Velocity Curves

I have been considering buying the Midi Solutions Velocity Converter, though I kind of think the price is robbery.

Is this something that has been considered for a future implementation in the Midihub?

It would be a really great addition, and tbh probably create a competitive product for others considering the Velocity Converter, as Midihub does loads of other things as well, for not so much more money…

1 Like

The Equalizer pipe is already doing a similar thing, based on a curve, but the input is actually the note number, not the velocity.

We can easily reuse that implementation to add a ‘Velocity Curve’ pipe which would act on the velocity instead. :slight_smile: Or even simply add another parameter to Equalizer, to make it switchable to work with velocity instead, but the Equalizer name would no longer be fitting. :smiley:

2 Likes

That sounds indeed interesting!

Thank you so much for developing MIDIhub. What a great and useful hardware device. The MIDIhub and the editor both work great in Linux, which I wanted to mention for other Linux users wondering about this.

I’ve recently needed to create a velocity curve for a software synthesizer that does not have that functionality, and the Equalizer pipe works very well, using the “Velocity (itself)” kind.

I would like to suggest a possible feature enhancement, to make the equalizer finer-grained, from a 3-point equalizer (low, medium and high), to a 5-point equalizer (low, medium-low, medium, medium-high, high), possibly with an either/or option in the pipe’s properties list to use the pipe as either a 3-point or 5-point equalizer.

"Name"            "Value" (drop-down menu)
Control points     3 points
                   5 points

In addition, I would like to suggest that because the equalizer specifies gain or attenuation of a range (of notes or velocities, for example), it might be more appropriate to substitute the name/label “Mid” for the word “Medium.”

–for 3-point equalizer–

Low
Mid
High

–for 5-point equalizer–

Low
Low-Mid
Mid
High-Mid
High

If adding an option to make it a 5-point equalizer would mean a lot of work, it’s probably not worth doing, because the Equalizer pipe already works well as a velocity curve generator with 3 points.

1 Like

Hi @steve777, if you wanted to experiment with this now you could emulate more bands by splitting your full note range off into separate pipelines using:

  • Note Range Filters followed by Transpose in the case of Velocity (Note #) or,
  • in the “Velocity (itself)” case, Transforms (with different ‘Work with Velocity in Range…’) followed by Velocity Rescales before the split range’s respective Equalizers

the second case might look like this
split_equalizer
(here two Transforms - Insert After then Replace - split Velocity Range to two channels)

1 Like

Hello. I haven’t yet acquired a Midihub. I’d like to buy it to compress midi notes like the Mainstage “Velocity Processor” internal plugin.
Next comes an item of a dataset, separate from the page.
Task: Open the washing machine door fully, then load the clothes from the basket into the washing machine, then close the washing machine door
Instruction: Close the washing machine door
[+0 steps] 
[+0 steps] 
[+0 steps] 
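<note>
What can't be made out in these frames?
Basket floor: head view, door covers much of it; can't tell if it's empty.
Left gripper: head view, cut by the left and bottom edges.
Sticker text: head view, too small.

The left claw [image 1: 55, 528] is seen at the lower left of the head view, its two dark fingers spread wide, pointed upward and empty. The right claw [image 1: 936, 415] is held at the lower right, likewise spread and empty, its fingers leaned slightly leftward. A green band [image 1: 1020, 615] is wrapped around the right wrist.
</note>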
I noticed that the Midihub contains pipes for limiters and velocity amplifiers. Is it possible for these modules to generate velocity curves, acting like a midi compressor?

hey @bbrito,

the pipes below…

…can each be used to modify velocity in some way or other…

Equalizer might be best suited to your purposes.
You can download the Editor to play with (without Midihub connected) to see if you can get the curves that suit your purposes.

If it’s useful to you, upload your preset (.mhp) file and someone here might run velocities 1 → 127 through it to show you the exact results!

btw, by using pipes in series you can imagine modifying velocity differently across the keyboard too.

Have fun (and welcome to the forums)!

1 Like

Hello, @resonotter.

Thanks a lot! I’d like to just limit and compress higher notes. I think this will fit my proposal.

2 Likes

To modify velocity based on the note number, you’d use Velocity (Note #) as the Kind argument.